Hegering Schwesing: Gedanken zur aktuellen politischen Situation der Jagd


Immer wieder, wenn einer etwas gegen die Jagd vorbringt hört man Sätze wie: "In der Natur regelt sich alles von alleine" und "die Jäger wollen doch nur schießen." Dabei wird aber vergessen, dass wir heute nicht mehr in einer Naturlandschaft leben, sondern in einer Kulturlandschaft. So fehlt z.B. das Großraubwild völlig und durch die Landwirtschaft sind Nahrungsquellen vorhanden, die in einer Naturlandschaft völlig fehlen. Andererseits sind durch die heutige Landwirtschaft Lebensräume verloren gegangen. Liebe Leser, ich möchte mich hier nicht so verstanden wissen, das ich die Landwirtschaft angreife, die Landwirte sind dem Wandel in der Agrarwirtschaft unterworfen und müssen ökonomisch wirtschaften, wenn sie ihren Betrieb und damit ihr Einkommen sichern wollen.

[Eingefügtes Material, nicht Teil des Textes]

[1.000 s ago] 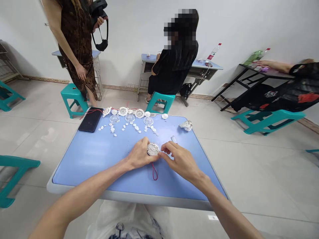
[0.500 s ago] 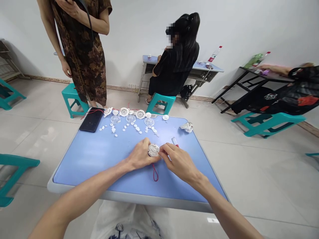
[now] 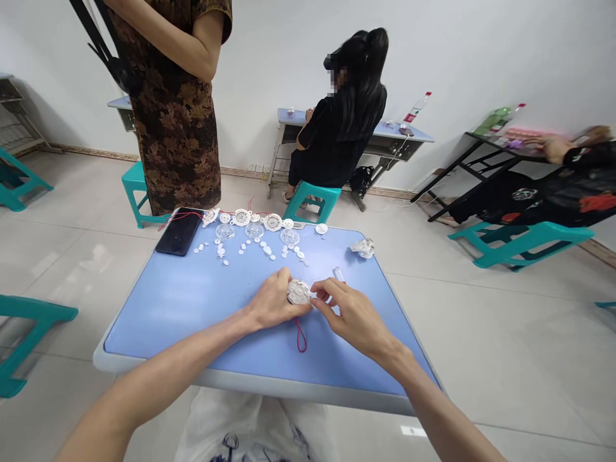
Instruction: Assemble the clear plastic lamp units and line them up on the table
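My left hand (image 3: 273, 300) grips a round white-and-transparent plastic part (image 3: 299, 292) from the left, and the fingertips of my right hand (image 3: 349, 317) press on its right edge. A thin red cord loop (image 3: 301, 337) hangs from under the part onto the blue table top (image 3: 168, 314). A small transparent tube (image 3: 339, 274) lies just beyond my right fingers, apart from them. Farther off, white discs (image 3: 272, 222), transparent domes (image 3: 255, 230) and several small white pieces (image 3: 245, 247) lie in rows.
A black phone (image 3: 179, 231) with red wire lies at the table's far left corner. A crumpled white piece (image 3: 364, 248) sits at the far right. A standing person (image 3: 176, 128) is beyond the table; other people sit at desks by the wall. Teal stools stand around.
My view has shifted slightly. The standing person's arms have moved to cross at the waist. My hands stay on the round part, turning it a little.
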Motion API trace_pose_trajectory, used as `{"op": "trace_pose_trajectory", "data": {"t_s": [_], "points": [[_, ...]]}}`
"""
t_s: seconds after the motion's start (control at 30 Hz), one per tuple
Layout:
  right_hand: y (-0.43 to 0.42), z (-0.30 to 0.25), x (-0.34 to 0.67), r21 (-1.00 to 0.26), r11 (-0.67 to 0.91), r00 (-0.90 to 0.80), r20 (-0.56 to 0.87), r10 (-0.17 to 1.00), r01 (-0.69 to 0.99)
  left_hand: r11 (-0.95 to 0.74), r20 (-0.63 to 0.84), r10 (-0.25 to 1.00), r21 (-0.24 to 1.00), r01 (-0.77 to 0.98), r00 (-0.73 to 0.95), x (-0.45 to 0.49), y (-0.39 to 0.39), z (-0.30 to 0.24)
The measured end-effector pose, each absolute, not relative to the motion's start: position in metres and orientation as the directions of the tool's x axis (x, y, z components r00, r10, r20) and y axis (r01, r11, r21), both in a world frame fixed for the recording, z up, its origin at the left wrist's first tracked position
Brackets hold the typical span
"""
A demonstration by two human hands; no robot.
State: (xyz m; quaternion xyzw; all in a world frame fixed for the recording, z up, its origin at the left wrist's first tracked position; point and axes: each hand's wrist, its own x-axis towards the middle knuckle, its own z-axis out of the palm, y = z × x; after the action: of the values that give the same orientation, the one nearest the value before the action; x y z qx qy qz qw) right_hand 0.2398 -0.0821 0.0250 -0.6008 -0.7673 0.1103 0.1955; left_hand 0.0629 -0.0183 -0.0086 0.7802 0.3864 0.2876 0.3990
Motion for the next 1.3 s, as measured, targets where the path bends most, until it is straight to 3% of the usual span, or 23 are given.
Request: {"op": "trace_pose_trajectory", "data": {"t_s": [0.2,0.7,1.13,1.3], "points": [[-0.0776,0.0228,0.2359,-0.277,0.221,-0.182,0.159,0.97,0.935,-0.387,0.142,0.832,0.842,0.376,0.537,0.0625,-0.0184,-0.0083],[-0.0801,0.0204,0.2335,-0.179,0.314,-0.271,0.232,0.934,0.932,-0.379,0.132,0.836,0.841,0.386,0.532,0.0629,-0.0182,-0.0088],[-0.0855,0.0217,0.2368,-0.373,0.319,-0.264,0.193,0.945,0.871,-0.367,0.127,0.838,0.851,0.375,0.531,0.0624,-0.0181,-0.0082],[-0.0839,0.0224,0.2369,-0.343,0.265,-0.196,0.224,0.955,0.901,-0.376,0.143,0.837,0.852,0.364,0.528,0.0631,-0.0182,-0.0087]]}}
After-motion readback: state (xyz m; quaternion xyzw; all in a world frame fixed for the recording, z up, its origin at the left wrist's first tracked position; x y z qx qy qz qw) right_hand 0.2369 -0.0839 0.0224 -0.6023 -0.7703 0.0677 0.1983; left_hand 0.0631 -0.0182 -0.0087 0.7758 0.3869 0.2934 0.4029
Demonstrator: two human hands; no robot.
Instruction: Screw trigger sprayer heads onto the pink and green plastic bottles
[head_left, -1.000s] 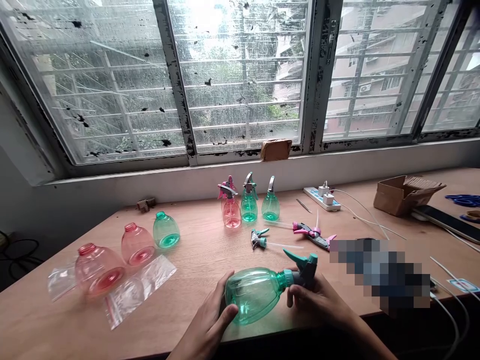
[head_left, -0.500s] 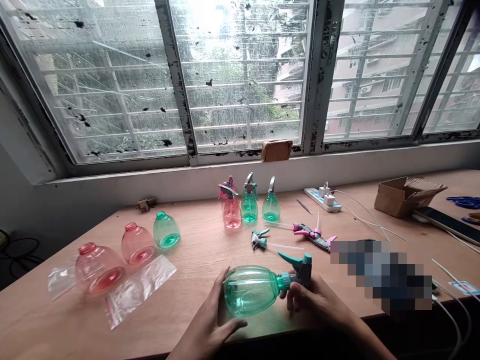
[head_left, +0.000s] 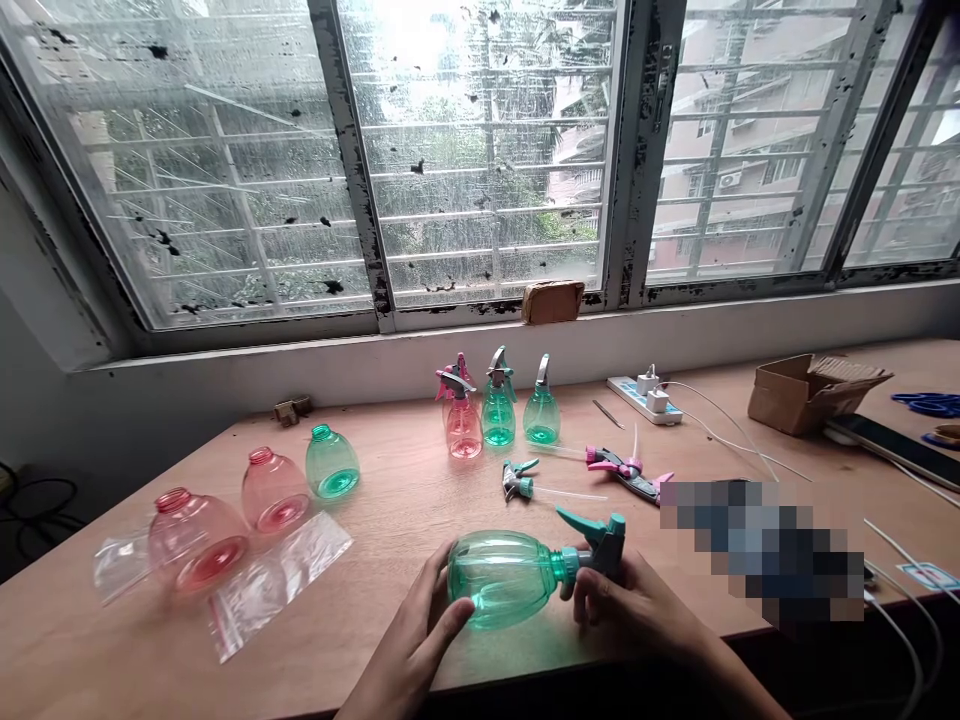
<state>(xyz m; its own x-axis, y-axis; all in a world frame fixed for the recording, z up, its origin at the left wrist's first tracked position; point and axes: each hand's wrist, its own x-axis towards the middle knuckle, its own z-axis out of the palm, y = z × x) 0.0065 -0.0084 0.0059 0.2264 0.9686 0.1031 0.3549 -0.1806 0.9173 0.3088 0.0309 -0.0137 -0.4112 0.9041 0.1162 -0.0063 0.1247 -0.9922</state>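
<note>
Holds a green spray bottle [head_left: 502, 578] on its side at the near edge of the table [head_left: 390, 500], straight in front of the row of three standing spray bottles [head_left: 499, 410] and well apart from it. Cups the rounded base with the left hand [head_left: 420, 640], fingers curled and thumb pressed to the plastic, and wraps the right hand [head_left: 637, 610] around the neck just under the teal trigger head [head_left: 600, 535]. Between that row and the held bottle, lying loose: a small trigger head [head_left: 517, 478] and, rightward of it, pink trigger heads [head_left: 622, 468].
</note>
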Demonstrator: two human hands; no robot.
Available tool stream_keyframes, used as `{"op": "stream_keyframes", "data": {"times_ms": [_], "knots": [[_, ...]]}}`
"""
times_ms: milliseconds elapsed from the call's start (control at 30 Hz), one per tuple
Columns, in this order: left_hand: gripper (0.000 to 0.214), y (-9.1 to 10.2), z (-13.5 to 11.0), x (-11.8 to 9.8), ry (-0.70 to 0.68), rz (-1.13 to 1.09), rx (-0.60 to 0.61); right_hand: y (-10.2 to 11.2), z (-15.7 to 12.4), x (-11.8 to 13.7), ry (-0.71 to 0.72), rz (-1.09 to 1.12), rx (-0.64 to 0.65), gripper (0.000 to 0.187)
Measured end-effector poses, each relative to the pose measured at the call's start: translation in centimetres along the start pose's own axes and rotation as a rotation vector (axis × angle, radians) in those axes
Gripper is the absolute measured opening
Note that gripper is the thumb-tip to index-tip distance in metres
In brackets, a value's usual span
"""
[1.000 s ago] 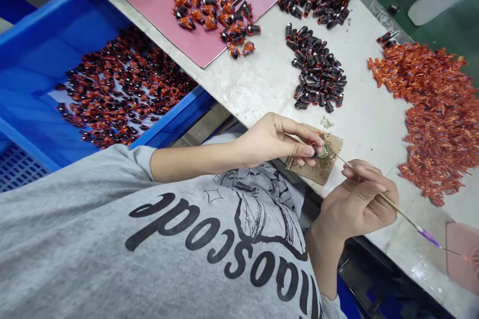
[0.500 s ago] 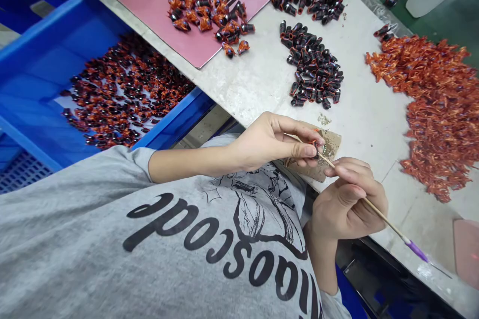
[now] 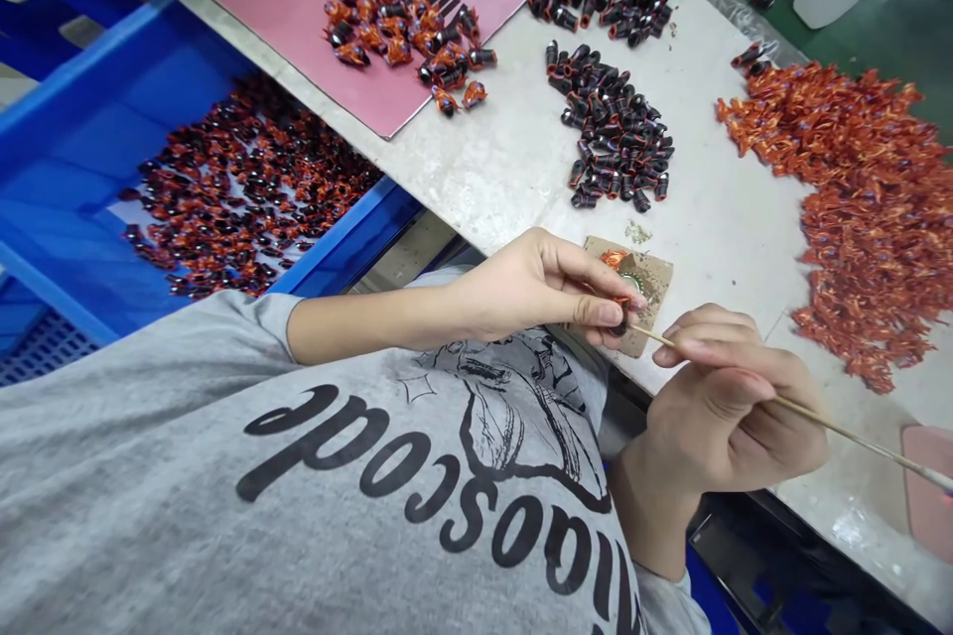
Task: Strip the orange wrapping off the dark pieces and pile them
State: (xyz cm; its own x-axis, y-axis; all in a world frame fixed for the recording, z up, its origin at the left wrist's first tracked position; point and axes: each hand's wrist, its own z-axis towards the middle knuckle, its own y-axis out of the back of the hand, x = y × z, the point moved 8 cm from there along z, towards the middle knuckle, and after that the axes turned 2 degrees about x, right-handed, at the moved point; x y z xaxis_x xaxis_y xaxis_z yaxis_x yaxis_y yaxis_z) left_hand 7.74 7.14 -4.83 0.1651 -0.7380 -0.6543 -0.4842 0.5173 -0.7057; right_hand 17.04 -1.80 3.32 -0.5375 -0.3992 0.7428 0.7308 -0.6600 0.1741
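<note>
Head view: left hand (image 3: 540, 290) pinches a small black-orange piece (image 3: 619, 317); right hand (image 3: 726, 412) pinches a thin stick (image 3: 841, 435) angled leftward, tip just beside it.

The pale table (image 3: 722, 248) carried a pink printed mat (image 3: 387, 99). Beyond the mat's right edge lay two heaps of dark capped pieces (image 3: 614, 124), then a broad heap of orange wrapped pieces (image 3: 864, 208). A scrap of brown cardboard (image 3: 659, 283) lay lower right of the mat.
</note>
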Motion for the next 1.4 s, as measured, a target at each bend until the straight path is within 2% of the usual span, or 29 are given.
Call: {"op": "stream_keyframes", "data": {"times_ms": [167,433,767,1167,1267,1400], "knots": [[0.023,-0.4,0.0,-0.1,-0.002,-0.024,0.059,0.6,0.0,-0.1,0.040,0.021,-0.113,0.025],[0.025,-0.3,0.1,0.1,0.025,-0.005,0.023,0.3,-0.2,0.1,0.083,-0.009,-0.035,0.019],[0.021,-0.5,0.0,0.2,0.013,-0.009,0.059,0.4,-0.4,0.2,0.126,-0.042,-0.028,0.019],[0.022,-0.4,0.0,0.2,0.002,0.011,0.049,0.6,-0.5,0.0,0.087,-0.048,-0.001,0.019],[0.021,-0.4,0.0,0.1,-0.014,0.013,0.049,0.8,-0.4,0.1,0.100,-0.019,-0.050,0.020],[0.020,-0.4,-0.1,-0.3,-0.035,0.077,0.038,1.5,-0.6,0.1,0.130,0.024,-0.183,0.023]]}}
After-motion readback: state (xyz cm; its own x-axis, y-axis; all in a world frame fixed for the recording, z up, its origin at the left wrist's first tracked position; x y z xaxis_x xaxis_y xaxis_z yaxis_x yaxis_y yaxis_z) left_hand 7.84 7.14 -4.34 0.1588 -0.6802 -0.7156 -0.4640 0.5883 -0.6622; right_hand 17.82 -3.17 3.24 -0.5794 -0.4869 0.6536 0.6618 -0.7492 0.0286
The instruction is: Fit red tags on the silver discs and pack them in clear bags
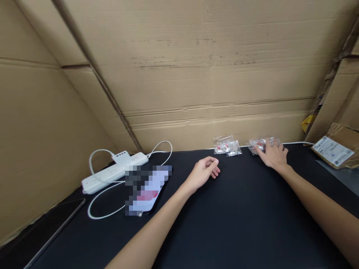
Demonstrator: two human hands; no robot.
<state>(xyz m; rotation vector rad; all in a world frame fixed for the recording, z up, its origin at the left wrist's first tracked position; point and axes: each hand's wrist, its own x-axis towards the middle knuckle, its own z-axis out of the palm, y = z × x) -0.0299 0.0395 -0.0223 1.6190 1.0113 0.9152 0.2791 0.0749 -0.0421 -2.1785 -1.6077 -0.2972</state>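
Looking down at a black tabletop (238,224) with a cardboard wall (196,74) right behind it. Got the right hand (273,155) reaching to the back edge, palm down, fingers spread and draped over a bunch of clear plastic packets (254,144). Can make out something red and silvery inside, can't tell exactly what. Just left of that, with a small gap between, a second bunch of packets (227,146), same clear plastic, with red bits and shiny round pieces. Left hand (204,170) out in front of the second bunch and a bit to the left, fingers loosely curled in; can't tell whether touching the palm or not. Over on the left, a white power strip (98,180) with a white charger block (122,158) on top, plus a white cable (103,217) looping over toward a pixelated-out screen device (153,196). Nearer on that side, a dark flat panel (42,231). Far right, a crumpled brown package (349,140) with a white label (333,150), and behind it a scrap of yellow (307,123) in the corner.
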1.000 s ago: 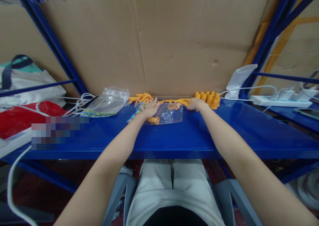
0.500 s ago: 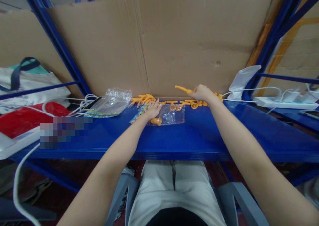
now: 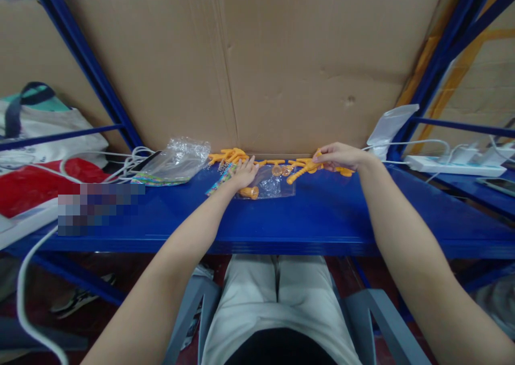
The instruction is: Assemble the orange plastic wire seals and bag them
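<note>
My left hand (image 3: 244,174) lies flat with its fingers spread over the near end of a clear plastic bag (image 3: 273,185). Beside its wrist, an orange cup-ended plastic piece (image 3: 249,193) rests at the bag. Behind these fingers is a heap of orange plastic pieces (image 3: 228,156) with small chains. My right hand (image 3: 336,156) pinches an orange plastic stick (image 3: 298,174), which slants down to the left above the desk. More orange pieces (image 3: 344,171) lie under and beside this hand, partly hidden by it.
An empty-looking clear bag (image 3: 177,164) lies left of the heap. White cables (image 3: 131,164), a red bag (image 3: 52,180) and a cloth tote (image 3: 52,129) are farther left. A white power strip (image 3: 454,165) is at right. Cardboard (image 3: 301,70) stands behind the blue desk (image 3: 301,223).
My right hand has turned and opened out somewhat, and the orange stick has swung from pointing up-left to slanting down-left. My left hand stays on the bag.
</note>
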The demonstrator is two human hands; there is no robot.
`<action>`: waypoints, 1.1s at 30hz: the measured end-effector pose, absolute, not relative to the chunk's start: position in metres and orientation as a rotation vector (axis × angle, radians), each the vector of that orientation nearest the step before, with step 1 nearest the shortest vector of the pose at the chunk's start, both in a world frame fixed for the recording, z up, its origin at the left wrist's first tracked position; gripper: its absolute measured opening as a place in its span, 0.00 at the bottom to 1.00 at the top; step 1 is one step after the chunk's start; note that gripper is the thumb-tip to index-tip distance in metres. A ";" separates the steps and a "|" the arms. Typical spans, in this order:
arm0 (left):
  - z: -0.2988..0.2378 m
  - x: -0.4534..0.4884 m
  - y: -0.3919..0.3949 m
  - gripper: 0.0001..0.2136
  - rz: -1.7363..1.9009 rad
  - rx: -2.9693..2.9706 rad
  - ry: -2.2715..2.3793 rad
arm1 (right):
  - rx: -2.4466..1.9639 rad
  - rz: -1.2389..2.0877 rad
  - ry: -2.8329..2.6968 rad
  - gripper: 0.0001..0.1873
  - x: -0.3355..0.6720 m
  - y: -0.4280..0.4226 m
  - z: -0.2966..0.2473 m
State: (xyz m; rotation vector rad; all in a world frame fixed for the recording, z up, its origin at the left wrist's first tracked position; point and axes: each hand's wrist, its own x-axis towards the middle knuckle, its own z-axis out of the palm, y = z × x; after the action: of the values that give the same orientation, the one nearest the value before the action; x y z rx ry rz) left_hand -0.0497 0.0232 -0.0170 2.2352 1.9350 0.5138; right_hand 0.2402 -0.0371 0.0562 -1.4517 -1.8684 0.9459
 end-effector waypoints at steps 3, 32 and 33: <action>-0.020 -0.050 0.026 0.31 0.522 2.244 1.938 | -1.408 0.943 -1.930 0.09 0.228 -0.031 0.049; -0.025 -0.025 0.011 0.29 0.772 2.403 1.632 | -1.151 1.202 -1.585 0.21 0.144 -0.017 -0.019; -0.026 -0.022 0.010 0.29 0.776 2.415 1.609 | -1.150 1.195 -1.580 0.17 0.143 -0.017 -0.020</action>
State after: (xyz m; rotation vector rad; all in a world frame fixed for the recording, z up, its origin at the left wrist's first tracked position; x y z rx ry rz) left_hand -0.0224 0.0096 -0.0262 2.4152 1.6095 0.7757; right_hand 0.1426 -0.0174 -0.0201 -1.1502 -1.5800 1.1952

Dieser Wandel hat sich in den Revieren deutlich bemerkbar gemacht, das führt dazu, dass es die Nahrungsspezialisten, die z. B. auf Wildkräuter und Insekten angewiesen sind, heutzutage schwer haben. Andere Tierarten, die man als Nahrungsgeneralisten bezeichnet, breiten sich immer weiter aus. Als Beispiel nenne ich Wildschweine, Füchse und Krähen. Der Fuchs zum Beispiel lebt überwiegend von Mäusen, bedient sich aber auch beim Jungwild. Wenn diese Nahrungsquellen versiegen, kommt es nicht zwangsläufig zu einem natürlichen Rückgang der Füchse, vielmehr werden andere Nahrungsquellen von den Füchsen erschlossen, z.B. Verkehrsopfer und Siedlungsabfälle. In extremen Situationen kann der Fuchs sogar mit pflanzlicher Nahrung zurechtkommen. Bei einer ungebremsten Vermehrung z.B. des Fuchses würde die Gefahr der Tollwut erheblich zunehmen. Tollwut wäre dann ein Fall der Aussage: "Es regelt sich alles von alleine", oder denken sie an das Seehundsterben an unserer Küste, dort hat sich auch "alles von alleine geregelt." Ich frage sie, wollen wir so etwas, doch wohl nicht. Die Jäger haben sich verpflichtet, einen artenreichen und gesunden Wildbestand in ihren Revieren zu erhalten, dazu gehören dann aber zwangsläufig auch Eingriffe mit der Büchse. Ich sehe die heutigen Jäger damit durchaus in der Tradition des heiligen Hubertus, der von einem hemmungslosen Wildschützen zu einem Bewahrer der Natur wurde.